Este alerta não tem nada de nacionalista: é claro que o
desenvolvimento sustentável é um combate global e, neste caso, deve ser travado
conjuntamente dos dois lados da fronteira. Aliás, foram as ONG espanholas “Ecologistas
em Acção”, Greenpeace, SEO/Life e WWF/Adena que denunciaram o desastre nos aquíferos
subterrâneos de Castela-La Mancha, no Alto Guadiana: a extracção maciça de água
para rega interrompeu o caudal normal do rio na província de Ciudad Real e as
primeiras águas que este recebe são originárias do afluente Bullaque, a mais de
120 Km da nascente original. E o desastre prolonga-se até Badajoz – cidade com
mais de 150 mil habitantes, cujos esgotos são despejados na albufeira de
Alqueva quase sem tratamento. A situação é tão grave que o Ministério do
Ambiente espanhol já deu instruções à Confederação Hidrográfica do Guadiana
para travar a captação de água dos aquíferos subterrâneos. Resta saber se, no
âmbito do Convénio Luso-Espanhol, o governo português vai manter a tradicional posição
de vénia face a Madrid.
Em
Alqueva, Felipe de Bourbon discursou sobre a urgência de “lançar novas pontes”
entre os dois países, mas calou-se sobre a arrogância espanhola em relação às
obras da velha Ponte da Ajuda. Como já não estamos em época de “conquistas e
reconquistas”, uma dessas pontes pode e deve ser Olivença, travando a ameaça de
exterminação da língua portuguesa, agravada pelo franquismo com a sua proibição
na escola pública e prosseguida até hoje. Mas há sinais encorajadores, como alguma
abertura recente das autoridades locais, bem como o interesse de jovens
oliventinos em redescobrir as suas raízes histórico-culturais portuguesas e
alentejanas. Que Portugal não tenha vergonha de colocar o problema diplomático,
assim como Espanha não a tem em relação a Gibraltar.
Voltando
à monarquia e aos Bourbon, decapitados pela Revolução Francesa em nome da
Liberdade, da Igualdade e da Fraternidade: a História já provou à saciedade que,
se é altamente improvável a um rei estadista suceder outro estadista, é bem
provável que a um imbecil suceda outro imbecil.
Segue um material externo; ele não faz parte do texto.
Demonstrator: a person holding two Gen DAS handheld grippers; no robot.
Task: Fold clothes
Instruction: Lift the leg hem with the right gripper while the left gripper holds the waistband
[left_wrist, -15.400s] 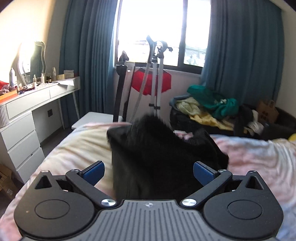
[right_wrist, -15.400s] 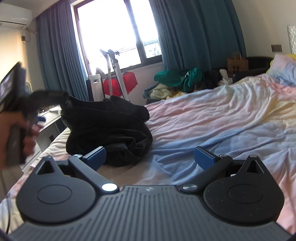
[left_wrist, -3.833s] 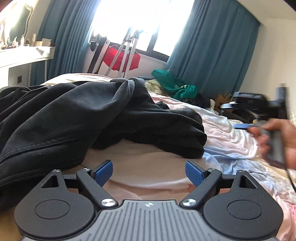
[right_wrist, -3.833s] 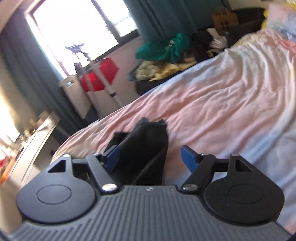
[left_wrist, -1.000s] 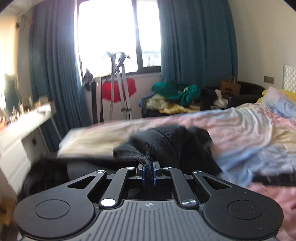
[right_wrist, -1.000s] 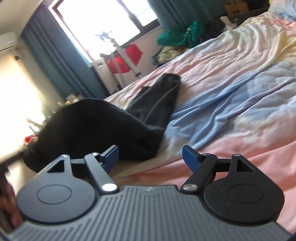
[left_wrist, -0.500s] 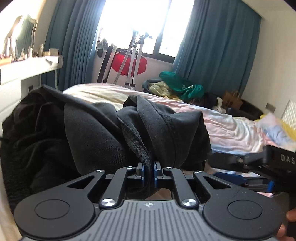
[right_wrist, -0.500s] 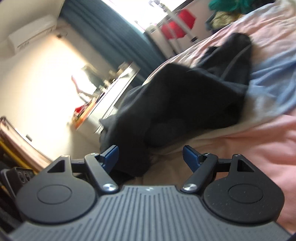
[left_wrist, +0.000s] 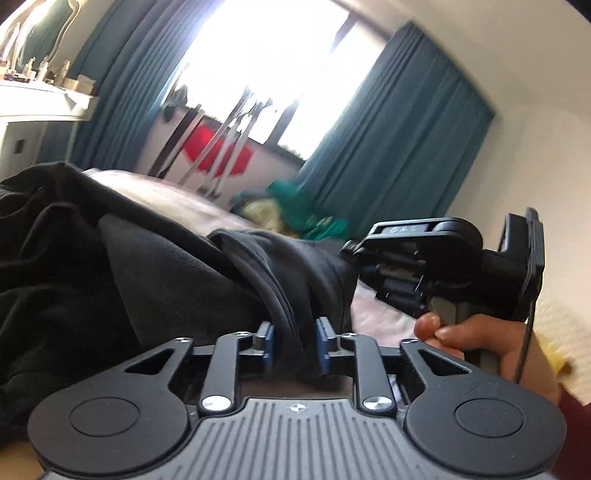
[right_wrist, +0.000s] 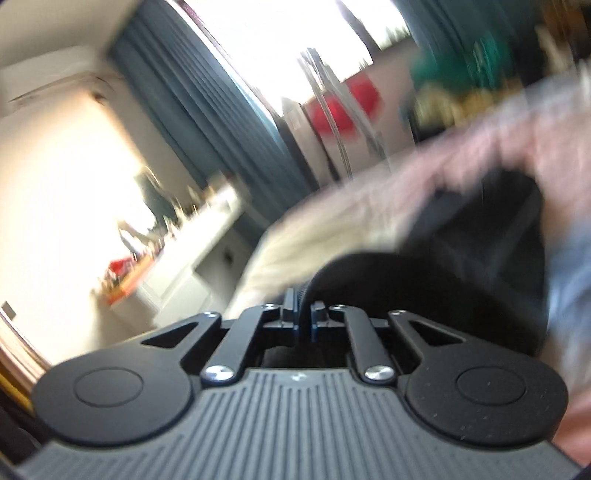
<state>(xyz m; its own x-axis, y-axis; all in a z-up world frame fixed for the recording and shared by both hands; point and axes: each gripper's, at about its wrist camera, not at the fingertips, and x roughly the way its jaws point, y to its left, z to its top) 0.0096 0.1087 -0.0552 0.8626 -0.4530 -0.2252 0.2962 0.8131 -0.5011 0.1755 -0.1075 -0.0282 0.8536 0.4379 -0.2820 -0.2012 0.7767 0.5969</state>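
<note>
**Ana:** Left wrist view first: the bed (left_wrist: 155, 199), pale pink sheet, has the black garment (left_wrist: 110, 280) heaped across it. Half a second ago the left gripper (left_wrist: 294, 345) was pinched tight on a fold; now its blue pads (left_wrist: 266, 343) sit slightly apart with the thick seam loose between them.

**Ben:** So it's letting go?

**Ana:** Likely, or regripping. Meanwhile the right gripper (right_wrist: 303, 319), wide open a moment back, is now closed on a ribbed black edge, probably a cuff or hem.

**Ben:** Meaning the hold has passed to the right.

**Ana:** I'd judge so; the garment is still bunched, not flat. Fabric looks heavy, matte, softly creased. The right view is blurred by motion.
</note>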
Até em Inglaterra a monarquia
está em crise, utilizando ou destruindo (se for caso disso), “princesas do
povo” como Diana ou Letícia. E, se à boleia de um Saramago, passou pela cabeça
do príncipe das Astúrias ser o “nosso” Filipe IV, é melhor ir tirando o
cavalinho da chuva! Até porque a contestação à sua monarquia nunca foi tão
grande, sobretudo nos jovens, da Catalunha à Andaluzia, da Galiza a Euskadi e
ao coração de Madrid. Em memória dos mártires da República e dos
revolucionários garroteados há 32 anos, no último suspiro de Franco: “España,
manãna, será republicana!”.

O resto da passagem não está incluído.